Page 1 of 2

Please point me in the right direction

Posted: Wed Aug 25, 2010 8:00 pm
by diseman
Hello Experts,

Beginner here learning PHP by developing a fictional website.

I've reached a point where I'm trying to do something, but don't know how. I'm not even sure how to ask the question with the right terminology, so I'll just describe what I'm trying to do.

With my website, you basically login and are taken to a User's Control Panel that has several links to different pages. All you do is click a link, go to another page, and enter a bunch of data about yourself in all the text fields. You do that to all the pages and you're essentially done with everything this site can do.

This all works nicely w/ no problems. I currently have two fictional USERS with data saved to db. I also have one ADMIN-level userid/password saved to the database.

On to the problem:

When I login as ADMIN, I'm taken to the ADMIN's Control Panel. Using a:

Code: Select all

while($row = mysql_fetch_array($result))
I'm presented with some key information (lastname userid, start date, etc.) about the two user users that are saved to the database. I also added a graphic button to each $row.

The problem:

When I click the button, I'm taken to the USER's control panel page, but I'm not seeing their data. The reason is because as a User, when I login - I'm passing on myusername as $_SESSION information and my code does queries based on myusername and $_SESSION data. But, when I link over from the ADMIN control panel, I'm not passing $_SESSION data and therefore I'm not recognized.

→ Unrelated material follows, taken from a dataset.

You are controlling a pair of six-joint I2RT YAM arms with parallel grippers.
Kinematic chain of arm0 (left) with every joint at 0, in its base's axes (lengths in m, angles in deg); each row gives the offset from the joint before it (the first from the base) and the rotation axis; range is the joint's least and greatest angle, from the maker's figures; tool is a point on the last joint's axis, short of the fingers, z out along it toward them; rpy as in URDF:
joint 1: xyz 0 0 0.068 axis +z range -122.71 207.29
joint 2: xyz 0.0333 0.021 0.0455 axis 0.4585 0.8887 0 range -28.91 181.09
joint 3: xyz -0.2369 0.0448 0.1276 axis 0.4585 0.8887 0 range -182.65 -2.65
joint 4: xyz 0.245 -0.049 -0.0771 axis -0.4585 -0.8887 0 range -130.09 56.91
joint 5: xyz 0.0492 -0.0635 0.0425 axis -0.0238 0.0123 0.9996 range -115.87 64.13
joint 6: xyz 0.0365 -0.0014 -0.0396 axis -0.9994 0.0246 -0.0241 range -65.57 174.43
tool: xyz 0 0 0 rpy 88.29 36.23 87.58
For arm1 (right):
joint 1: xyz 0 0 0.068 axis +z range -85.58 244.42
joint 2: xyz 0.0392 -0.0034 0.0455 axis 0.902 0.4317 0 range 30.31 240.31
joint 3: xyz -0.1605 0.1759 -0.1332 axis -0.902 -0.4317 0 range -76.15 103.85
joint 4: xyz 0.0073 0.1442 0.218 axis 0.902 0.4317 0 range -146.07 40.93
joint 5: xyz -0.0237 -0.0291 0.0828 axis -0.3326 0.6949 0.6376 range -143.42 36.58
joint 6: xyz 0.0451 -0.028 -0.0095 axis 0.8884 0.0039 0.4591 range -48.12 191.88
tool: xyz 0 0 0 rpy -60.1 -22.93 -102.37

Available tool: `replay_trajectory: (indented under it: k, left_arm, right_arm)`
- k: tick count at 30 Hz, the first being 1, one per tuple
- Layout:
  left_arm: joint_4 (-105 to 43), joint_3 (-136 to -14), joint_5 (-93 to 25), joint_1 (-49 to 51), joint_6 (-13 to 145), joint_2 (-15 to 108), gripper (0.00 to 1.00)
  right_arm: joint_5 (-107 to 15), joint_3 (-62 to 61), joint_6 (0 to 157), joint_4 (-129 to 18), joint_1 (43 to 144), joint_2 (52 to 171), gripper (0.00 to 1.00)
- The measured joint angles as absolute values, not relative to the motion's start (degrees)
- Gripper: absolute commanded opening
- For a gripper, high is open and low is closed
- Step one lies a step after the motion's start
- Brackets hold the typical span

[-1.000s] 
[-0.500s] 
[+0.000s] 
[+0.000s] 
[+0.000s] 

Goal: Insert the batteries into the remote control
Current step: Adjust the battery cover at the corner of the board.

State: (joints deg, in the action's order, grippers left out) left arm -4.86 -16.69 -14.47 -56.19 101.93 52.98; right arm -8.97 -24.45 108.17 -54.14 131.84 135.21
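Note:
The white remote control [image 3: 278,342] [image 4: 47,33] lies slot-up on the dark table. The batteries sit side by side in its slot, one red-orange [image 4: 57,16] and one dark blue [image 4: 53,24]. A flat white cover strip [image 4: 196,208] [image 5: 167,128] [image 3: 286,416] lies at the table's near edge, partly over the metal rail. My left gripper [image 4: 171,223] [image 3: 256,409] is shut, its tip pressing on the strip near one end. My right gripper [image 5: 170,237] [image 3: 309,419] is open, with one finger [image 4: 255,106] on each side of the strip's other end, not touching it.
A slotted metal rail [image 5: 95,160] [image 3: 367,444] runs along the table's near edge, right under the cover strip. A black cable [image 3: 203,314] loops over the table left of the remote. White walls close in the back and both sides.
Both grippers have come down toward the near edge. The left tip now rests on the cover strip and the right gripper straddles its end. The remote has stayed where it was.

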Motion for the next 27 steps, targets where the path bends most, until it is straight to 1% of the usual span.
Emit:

FYI: myusername is the user's e-mail address.

Here is the code on the USER's control panel that let's them see their data when they login:

Code: Select all


<?php session_start();

if ($_SESSION['myusername'])  {

I did figure out a way to send the e-mail address in a URL from the ADMIN page to USER's control panel and then have it become the $_SESSION.. and I was able to see the user's data, but then I screwed up the login process. Meaning, when I logged in as the USER, it didn't work.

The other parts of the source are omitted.